Another way to get into the serial boot mode is by call to the ROM API, which generally works. Meanwhile I bought a MIMXRT1060-EVK to get somewhat deeper insights using a debugger and running a tiny image calling this ROM API the board runs in serial boot mode. Once in this mode I can command the ROM bootloader to return the contents of some addresses via NXP's SDPHost tool.
Comparing the schematics of the MIMX1060-EVK with the Teenssy 4.0 shows, that the related USB port as well as the UART1 are accessible via the same pads on the teensy (USB-Port is the propagated one and UART1 is accessible via board-pads 24 and 25). Unfortunately I do not get the Teensy 4.0 into the serial boot mode. At least, I do neither see the expected USB device IDs nor am I able to let the SDPHost talk with the ROM bootloader via UART. So I don't know whether there is some intervention by the boot-chip on the Teensy.

Due to those problems I need to take step 2 first which is to implement some boot protocol which lets me update my application even if the HalfKay injected by the boot-chip is no longer working due to enabling security. I already took some effort on this, but didn't make much progress.
If I could get some help with that, we could push this and get to the actual security stuff. The basic concept here is to have a secondary bootloader residing in the first part of the external flash together with the flash config which is rather static and will not change with SW updates. With security enabled, this is the executable image, which will be verified and authenticated by the ROM bootloader by means of High Assurance Boot (HAB).

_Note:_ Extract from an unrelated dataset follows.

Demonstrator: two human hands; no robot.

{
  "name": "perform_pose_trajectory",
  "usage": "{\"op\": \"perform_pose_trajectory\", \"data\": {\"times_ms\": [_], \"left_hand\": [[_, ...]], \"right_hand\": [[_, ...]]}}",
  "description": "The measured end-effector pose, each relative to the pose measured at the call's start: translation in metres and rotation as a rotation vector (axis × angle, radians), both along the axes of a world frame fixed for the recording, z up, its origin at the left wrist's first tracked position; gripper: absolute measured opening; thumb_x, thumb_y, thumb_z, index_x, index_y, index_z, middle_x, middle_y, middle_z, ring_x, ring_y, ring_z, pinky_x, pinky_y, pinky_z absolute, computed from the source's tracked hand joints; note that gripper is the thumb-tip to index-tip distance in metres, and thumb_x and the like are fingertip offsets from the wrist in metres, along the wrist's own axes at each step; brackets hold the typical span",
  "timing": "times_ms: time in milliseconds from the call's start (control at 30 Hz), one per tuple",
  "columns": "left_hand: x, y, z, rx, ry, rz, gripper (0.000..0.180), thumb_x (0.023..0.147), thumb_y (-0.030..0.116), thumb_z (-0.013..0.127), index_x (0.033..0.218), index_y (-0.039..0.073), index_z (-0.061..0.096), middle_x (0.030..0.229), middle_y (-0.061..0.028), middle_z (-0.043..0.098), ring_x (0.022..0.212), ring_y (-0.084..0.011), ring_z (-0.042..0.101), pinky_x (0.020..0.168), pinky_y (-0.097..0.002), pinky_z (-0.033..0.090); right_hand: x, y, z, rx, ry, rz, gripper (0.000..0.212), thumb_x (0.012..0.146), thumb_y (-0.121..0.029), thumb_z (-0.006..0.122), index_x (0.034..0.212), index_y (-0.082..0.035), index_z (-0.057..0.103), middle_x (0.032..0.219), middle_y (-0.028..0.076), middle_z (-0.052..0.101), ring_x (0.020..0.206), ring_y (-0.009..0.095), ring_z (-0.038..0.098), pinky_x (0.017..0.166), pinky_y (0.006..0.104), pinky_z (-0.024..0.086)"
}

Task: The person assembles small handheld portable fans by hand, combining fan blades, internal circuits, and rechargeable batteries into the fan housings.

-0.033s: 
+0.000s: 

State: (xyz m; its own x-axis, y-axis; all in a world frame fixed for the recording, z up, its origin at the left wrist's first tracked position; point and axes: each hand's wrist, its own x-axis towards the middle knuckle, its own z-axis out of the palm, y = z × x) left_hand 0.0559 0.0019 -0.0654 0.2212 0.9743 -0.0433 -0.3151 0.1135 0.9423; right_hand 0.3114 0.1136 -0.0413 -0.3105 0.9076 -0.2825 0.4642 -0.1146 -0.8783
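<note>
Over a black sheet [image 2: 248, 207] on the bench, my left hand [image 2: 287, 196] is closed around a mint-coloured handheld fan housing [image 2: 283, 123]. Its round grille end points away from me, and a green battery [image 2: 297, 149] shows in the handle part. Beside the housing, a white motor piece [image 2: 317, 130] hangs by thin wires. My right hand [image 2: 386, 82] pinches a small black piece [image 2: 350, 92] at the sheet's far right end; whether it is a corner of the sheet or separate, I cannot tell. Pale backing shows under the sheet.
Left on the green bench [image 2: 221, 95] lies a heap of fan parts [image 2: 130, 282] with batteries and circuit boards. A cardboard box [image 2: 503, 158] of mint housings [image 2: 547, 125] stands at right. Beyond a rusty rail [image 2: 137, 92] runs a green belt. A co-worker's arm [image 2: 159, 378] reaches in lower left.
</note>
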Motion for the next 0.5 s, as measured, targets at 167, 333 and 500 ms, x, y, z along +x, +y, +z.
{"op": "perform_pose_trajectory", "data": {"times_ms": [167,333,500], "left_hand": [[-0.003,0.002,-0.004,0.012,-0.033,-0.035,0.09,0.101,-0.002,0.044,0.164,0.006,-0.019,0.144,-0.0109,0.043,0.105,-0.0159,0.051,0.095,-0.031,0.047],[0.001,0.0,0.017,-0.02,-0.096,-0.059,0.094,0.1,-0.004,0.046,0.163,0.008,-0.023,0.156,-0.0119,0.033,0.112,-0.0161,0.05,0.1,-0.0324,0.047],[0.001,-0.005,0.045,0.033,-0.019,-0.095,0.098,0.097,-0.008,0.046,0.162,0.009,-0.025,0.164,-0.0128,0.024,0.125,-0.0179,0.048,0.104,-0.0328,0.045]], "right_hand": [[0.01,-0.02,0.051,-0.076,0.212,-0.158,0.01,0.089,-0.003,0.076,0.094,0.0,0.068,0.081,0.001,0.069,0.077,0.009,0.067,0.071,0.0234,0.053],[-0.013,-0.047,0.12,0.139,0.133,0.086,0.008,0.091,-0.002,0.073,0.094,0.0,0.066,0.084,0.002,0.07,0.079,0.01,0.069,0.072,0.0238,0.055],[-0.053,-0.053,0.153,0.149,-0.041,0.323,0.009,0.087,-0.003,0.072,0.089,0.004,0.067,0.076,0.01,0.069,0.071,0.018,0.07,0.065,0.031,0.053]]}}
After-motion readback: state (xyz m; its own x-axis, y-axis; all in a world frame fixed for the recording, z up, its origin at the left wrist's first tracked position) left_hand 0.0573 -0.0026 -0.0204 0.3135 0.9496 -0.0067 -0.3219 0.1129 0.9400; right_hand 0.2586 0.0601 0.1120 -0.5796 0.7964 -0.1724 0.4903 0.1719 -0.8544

This bootloader in the first version will listen on a dedicated UART for some time waiting to receive a command. If nothing is received during the short time frame it will verify and authenticate application using the ROM API and in case of success execute the application. Via commands sent through the UART one can program a new application image which will reside in another part of the external flash. For the flash erasure and programming it will again make use of the ROM API, which I already verified to work. For sake of security the protocol needs besides the programming commands also commands to authenticate/authorize the user/host tool for writing a new image, but this doesn't need to be implementied in the initial step.
For the protocol to run properly also a host tool is needed, which is what I struggle the most at the moment.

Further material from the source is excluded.